We did a trip to Tennessee last week that would have been 362 miles each way on interstates. But because of the pitiful non-Tesla fast charge network, it was 500 miles each way to reach fast chargers. We had a lovely drive out, on scenic mountain roads, in beautiful weather. The weather on the return trip was cold, rainy, and foggy. But the kicker was arriving back in Blacksburg on a game night!

The sleepy college town was a madhouse, full of crazed ball fanatics. We managed to arrive while most were in the stadium doing whatever it is they do there. Unfortunately, the normally empty Municipal Building lot was full of SUVs. One was parked in the EVs only parking spot. There are no hotel rooms within fifty miles of Blacksburg on a game night, so we went around the corner to the police station and rang the bell. After explaining our situation, the dispatcher buzzed us in. We hung around for 20 minutes, while the friendly policeman made some calls, to check out the rules on this. It turns out, they could tow the SUV, if the sign had said, Towing Enforced, but it didn't. Worse yet, the city actually rented out the parking spots to reservation holders. The city had rented out the only EV fast charging space in a hundred miles to a football fan...in an SUV!! I asked if I could park on the street, at the curb, facing the wrong way, and charge. They were fine with that. We walked back to the charger to check out the situation. The cord would never reach, but the officer said I could drive over the curb, onto the sidewalk, if I had enough ground clearance. No chance there. The curbs were pretty high, and square edged. Luckily, there was no curb at the entrance to the parking lot. and I was able to drive directly up the sidewalk from the end, and there was just enough room between a young tree, and a sign post, with the mirrors folded in, to get to the charger. We wanted to charge for more than an hour to get enough to make it home safely, but the crowd started rolling out, so we pulled the plug and made a run for it. We stopped at the DCFC at the hotel in Charlottesville, for 12 minutes, to get a safety buffer.

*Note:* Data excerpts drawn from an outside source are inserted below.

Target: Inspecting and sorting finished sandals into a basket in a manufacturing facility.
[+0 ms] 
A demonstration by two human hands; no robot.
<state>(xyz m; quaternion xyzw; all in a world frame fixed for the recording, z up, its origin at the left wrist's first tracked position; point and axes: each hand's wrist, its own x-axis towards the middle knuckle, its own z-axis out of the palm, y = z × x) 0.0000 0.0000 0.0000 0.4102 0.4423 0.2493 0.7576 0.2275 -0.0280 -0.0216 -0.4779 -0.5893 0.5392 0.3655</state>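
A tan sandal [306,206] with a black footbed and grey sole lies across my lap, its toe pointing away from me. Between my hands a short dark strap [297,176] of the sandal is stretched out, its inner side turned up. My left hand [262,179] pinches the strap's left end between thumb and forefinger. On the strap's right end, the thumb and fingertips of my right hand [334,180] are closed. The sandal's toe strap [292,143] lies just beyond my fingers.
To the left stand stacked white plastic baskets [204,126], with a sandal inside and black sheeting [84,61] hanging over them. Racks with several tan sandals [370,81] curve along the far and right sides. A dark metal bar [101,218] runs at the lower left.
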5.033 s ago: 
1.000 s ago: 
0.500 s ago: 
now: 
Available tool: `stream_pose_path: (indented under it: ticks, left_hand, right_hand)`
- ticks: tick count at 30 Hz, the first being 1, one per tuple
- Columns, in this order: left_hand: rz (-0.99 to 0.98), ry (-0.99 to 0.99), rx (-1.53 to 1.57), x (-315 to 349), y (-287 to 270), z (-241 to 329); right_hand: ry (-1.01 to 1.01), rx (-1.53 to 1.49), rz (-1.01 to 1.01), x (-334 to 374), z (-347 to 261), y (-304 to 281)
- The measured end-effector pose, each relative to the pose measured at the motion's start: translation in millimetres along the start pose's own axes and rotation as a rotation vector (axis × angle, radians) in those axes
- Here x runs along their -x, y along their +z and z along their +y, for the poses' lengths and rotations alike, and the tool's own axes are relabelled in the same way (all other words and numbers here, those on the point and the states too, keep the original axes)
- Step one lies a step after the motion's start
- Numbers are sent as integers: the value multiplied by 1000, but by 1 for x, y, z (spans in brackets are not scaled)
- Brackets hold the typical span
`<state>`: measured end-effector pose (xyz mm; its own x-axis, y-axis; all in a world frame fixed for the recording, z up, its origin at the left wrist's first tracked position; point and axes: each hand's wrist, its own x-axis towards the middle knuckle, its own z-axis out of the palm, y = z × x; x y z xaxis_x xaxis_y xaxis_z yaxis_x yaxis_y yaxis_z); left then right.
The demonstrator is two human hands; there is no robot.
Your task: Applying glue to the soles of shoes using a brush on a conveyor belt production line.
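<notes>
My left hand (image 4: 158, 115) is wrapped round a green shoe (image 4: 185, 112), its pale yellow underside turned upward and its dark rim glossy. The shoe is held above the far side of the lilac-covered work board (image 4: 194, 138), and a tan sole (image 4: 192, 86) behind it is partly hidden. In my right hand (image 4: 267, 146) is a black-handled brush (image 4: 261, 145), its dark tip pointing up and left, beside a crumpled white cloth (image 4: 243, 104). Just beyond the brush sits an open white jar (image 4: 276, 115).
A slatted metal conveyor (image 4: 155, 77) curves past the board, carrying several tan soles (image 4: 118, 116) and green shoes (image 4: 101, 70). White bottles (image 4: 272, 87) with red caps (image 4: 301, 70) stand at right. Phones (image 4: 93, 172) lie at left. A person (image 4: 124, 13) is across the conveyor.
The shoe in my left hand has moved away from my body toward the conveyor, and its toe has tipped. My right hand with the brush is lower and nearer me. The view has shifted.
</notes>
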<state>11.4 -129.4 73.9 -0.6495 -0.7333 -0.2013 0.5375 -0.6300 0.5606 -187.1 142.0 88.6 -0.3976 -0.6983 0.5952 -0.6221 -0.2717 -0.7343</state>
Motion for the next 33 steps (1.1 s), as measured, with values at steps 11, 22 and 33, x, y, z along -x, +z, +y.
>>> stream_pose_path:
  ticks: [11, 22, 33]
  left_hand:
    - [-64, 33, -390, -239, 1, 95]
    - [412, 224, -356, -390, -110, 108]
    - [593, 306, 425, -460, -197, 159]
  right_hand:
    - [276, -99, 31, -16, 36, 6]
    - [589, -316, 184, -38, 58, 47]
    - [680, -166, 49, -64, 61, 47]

1012.9 miles, 236.12 kWh, 4.29 miles/kWh

Up until the end of September, there were no Tesla fast chargers in Charlottesville. Tesla owners were using the three CHADEMO chargers, with their adapter. This month:

https://s3.amazonaws.com/plugshare.production.photos/photos/230471.jpg

EIGHT fast chargers!!

Tesla has banks of Superchargers every 120 miles up and down all the interstates around here now. That is worth more than any car, from any company.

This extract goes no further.